The possibility of introducing a more durable peace was within the government’s grasp given the relative calm between 2010 and 2015, when terrorist-related fatalities fell sharply, principally owing to a popular weariness with militancy. A revival in tourism and hospitality, the principal sources of income for local Kashmiris, raised hopes for a more lasting solution to a tragic historical problem. Instead of building on this and creating a workable development agenda, the Centre appears to be in trial-and-error mode. In the immediate aftermath of the Wani-related violence in 2015, a meeting with Opposition leaders yielded a stated need for dialogue but little happened after that.

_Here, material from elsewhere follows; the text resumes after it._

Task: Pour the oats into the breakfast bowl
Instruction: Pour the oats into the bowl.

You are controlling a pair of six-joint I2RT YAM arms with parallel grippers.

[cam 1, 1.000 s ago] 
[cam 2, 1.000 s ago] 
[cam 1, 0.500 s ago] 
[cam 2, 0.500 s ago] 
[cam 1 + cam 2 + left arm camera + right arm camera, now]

Rash statements thereafter from Mr Doval of retaliatory action in Gilgit-Baltistan and Balochistan to Pakistan’s fomenting of insurgency in J&K can hardly be considered a mature, thought-through position. This, even as there is little attempt to contain the proliferation of Gulf-funded Salafist organisations that are radicalising the youth. Equally, the overt expression of Hindutva ideology sits poorly with the ideology of the People’s Democratic Party, the senior partner in the ruling state alliance. The fact that some young people can consider a failed state like Pakistan a viable option to the Indian Union suggests that the failure of imagination that has afflicted every past administration over J&K assails this one too.